Try it. What you return should match the data exactly, from the first line to the last.

(Supplied data)

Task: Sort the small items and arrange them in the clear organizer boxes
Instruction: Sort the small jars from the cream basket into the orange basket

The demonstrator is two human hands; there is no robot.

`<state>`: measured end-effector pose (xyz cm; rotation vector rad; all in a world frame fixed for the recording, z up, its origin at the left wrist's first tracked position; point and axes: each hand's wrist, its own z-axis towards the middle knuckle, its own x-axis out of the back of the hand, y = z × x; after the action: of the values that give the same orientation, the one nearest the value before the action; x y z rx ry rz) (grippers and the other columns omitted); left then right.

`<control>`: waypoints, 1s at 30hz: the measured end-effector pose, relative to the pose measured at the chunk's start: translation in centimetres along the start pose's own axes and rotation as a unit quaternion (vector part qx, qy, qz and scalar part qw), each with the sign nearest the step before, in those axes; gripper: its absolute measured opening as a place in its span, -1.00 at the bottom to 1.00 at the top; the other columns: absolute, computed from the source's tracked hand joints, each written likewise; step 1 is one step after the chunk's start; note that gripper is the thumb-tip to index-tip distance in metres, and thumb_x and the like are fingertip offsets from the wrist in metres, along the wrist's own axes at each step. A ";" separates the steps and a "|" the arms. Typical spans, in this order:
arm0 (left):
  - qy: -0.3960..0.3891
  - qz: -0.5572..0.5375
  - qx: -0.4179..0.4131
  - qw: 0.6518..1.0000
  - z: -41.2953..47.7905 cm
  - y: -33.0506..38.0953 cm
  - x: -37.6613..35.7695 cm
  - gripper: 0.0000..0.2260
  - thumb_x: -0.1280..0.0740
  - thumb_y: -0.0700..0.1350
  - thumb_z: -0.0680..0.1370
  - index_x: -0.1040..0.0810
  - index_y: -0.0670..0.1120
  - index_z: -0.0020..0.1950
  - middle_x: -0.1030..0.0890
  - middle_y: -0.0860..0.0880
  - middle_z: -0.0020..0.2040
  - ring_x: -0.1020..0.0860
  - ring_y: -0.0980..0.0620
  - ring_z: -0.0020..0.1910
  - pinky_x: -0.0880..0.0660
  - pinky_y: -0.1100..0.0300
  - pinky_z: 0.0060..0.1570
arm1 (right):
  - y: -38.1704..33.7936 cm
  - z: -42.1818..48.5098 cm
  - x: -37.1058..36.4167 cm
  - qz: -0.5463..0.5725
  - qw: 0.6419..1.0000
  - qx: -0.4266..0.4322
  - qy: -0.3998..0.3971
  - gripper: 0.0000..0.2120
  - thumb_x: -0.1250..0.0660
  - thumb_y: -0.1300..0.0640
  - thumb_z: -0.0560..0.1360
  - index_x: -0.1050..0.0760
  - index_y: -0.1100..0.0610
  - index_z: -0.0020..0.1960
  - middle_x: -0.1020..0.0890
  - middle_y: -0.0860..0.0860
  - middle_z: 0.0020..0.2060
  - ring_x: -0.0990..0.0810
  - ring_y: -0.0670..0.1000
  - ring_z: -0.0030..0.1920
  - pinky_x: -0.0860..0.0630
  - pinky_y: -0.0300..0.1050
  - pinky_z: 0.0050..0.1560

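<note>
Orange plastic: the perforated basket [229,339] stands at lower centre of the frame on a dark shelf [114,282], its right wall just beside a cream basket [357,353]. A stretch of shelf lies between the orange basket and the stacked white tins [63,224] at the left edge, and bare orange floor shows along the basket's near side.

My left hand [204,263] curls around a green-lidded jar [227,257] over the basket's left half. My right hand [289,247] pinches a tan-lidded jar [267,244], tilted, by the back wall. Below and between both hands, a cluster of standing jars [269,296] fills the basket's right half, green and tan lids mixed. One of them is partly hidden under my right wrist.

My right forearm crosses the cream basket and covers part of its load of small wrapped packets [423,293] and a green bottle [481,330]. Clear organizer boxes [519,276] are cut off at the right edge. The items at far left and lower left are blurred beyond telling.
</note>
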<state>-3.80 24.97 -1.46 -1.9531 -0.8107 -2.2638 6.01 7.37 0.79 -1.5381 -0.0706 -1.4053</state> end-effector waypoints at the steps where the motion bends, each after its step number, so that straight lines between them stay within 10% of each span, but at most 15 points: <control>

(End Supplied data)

Exercise solution.
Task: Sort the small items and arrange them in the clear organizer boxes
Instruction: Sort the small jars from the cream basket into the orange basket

The demonstrator is two human hands; there is no robot.

`<state>`: measured end-effector pose (xyz cm; rotation vector rad; all in a world frame fixed for the recording, z up, its origin at the left wrist's first tracked position; point and axes: each hand's wrist, its own z-axis towards the middle knuckle, its own x-axis out of the back of the hand, y = z × x; after the action: of the values that give the same orientation, the one nearest the value before the action; x y z rx ry rz) (grippers and the other columns omitted); left then right.

`<control>`: waypoints, 1s at 30hz: the measured end-effector pose, relative to the pose measured at the chunk's start: translation in centimetres along the start pose's own axes and rotation as a unit quaternion (vector part qx, qy, qz and scalar part qw), each with the sign nearest the step before, in those axes; gripper: its absolute measured opening as a place in its span, -1.00 at the bottom to 1.00 at the top; the other columns: absolute, computed from the source's tracked hand joints, each written likewise; step 1 is one step after the chunk's start; note that gripper is the thumb-tip to index-tip distance in metres, and thumb_x and the like are fingertip offsets from the wrist in metres, along the wrist's own axes at each step. A ";" separates the steps and a "|" the arms. Typical spans, in this order:
arm0 (left):
  - qy: -0.3960..0.3891
  - qz: -0.5572..0.5375
  - qx: -0.4179..0.4131
  - qw: 0.6518..1.0000
  - z: -41.2953..47.7905 cm
  - y: -33.0506..38.0953 cm
  - x: -37.6613..35.7695 cm
  - gripper: 0.0000..0.2260
  - thumb_x: -0.1280..0.0740
  - thumb_y: -0.0700..0.1350
  - thumb_z: -0.0680..0.1370
  - index_x: -0.1040..0.0810
  - index_y: -0.0670..0.1120
  - index_z: -0.0020..0.1950
  - middle_x: -0.1030..0.0890
  - middle_y: -0.0860..0.0880
  - middle_z: -0.0020..0.2040
  - ring_x: -0.1020..0.0860
  - ring_y: -0.0980..0.0620
  - ring_z: -0.0020..0.1910
  - pinky_x: -0.0880..0.0660
  - pinky_y: -0.1100..0.0300
  - pinky_z: 0.0060..0.1570
arm1 (right):
  - y: -38.1704..33.7936 cm
  - z: -42.1818..48.5098 cm
  - x: -37.1058..36.4167 cm
  - qz: -0.5463..0.5725
  - qw: 0.6419..1.0000
  - qx: -0.4266..0.4322
  - qy: -0.3998..0.3971
  - gripper: 0.0000..0.2120
  - thumb_x: -0.1250..0.0660
  - thumb_y: -0.1300..0.0640
  - thumb_z: -0.0560..0.1360
  - index_x: -0.1050..0.0760
  - index_y: -0.1100..0.0610
  - index_z: -0.0020..0.1960
  - middle_x: -0.1020..0.0890
  - middle_y: -0.0860..0.0860
  - middle_z: 0.0020..0.2060
  - ring_x: -0.0990..0.0810
  - ring_y: -0.0670..0.1000
  - ring_z: -0.0030..0.1920
  - pinky_x: -0.0860..0.0630
  - pinky_y: -0.0300..0.1050
  - pinky_z: 0.0050..0.1560

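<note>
Orange plastic: the perforated basket [229,339] stands at lower centre of the frame on a dark shelf [114,282], its right wall just beside a cream basket [357,353]. A stretch of shelf lies between the orange basket and the stacked white tins [63,224] at the left edge, and bare orange floor shows along the basket's near side.

My left hand [204,263] curls around a green-lidded jar [227,257] over the basket's left half. My right hand [289,247] pinches a tan-lidded jar [267,244], tilted, by the back wall. Below and between both hands, a cluster of standing jars [269,296] fills the basket's right half, green and tan lids mixed. One of them is partly hidden under my right wrist.

My right forearm crosses the cream basket and covers part of its load of small wrapped packets [423,293] and a green bottle [481,330]. Clear organizer boxes [519,276] are cut off at the right edge. The items at far left and lower left are blurred beyond telling.
</note>
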<state>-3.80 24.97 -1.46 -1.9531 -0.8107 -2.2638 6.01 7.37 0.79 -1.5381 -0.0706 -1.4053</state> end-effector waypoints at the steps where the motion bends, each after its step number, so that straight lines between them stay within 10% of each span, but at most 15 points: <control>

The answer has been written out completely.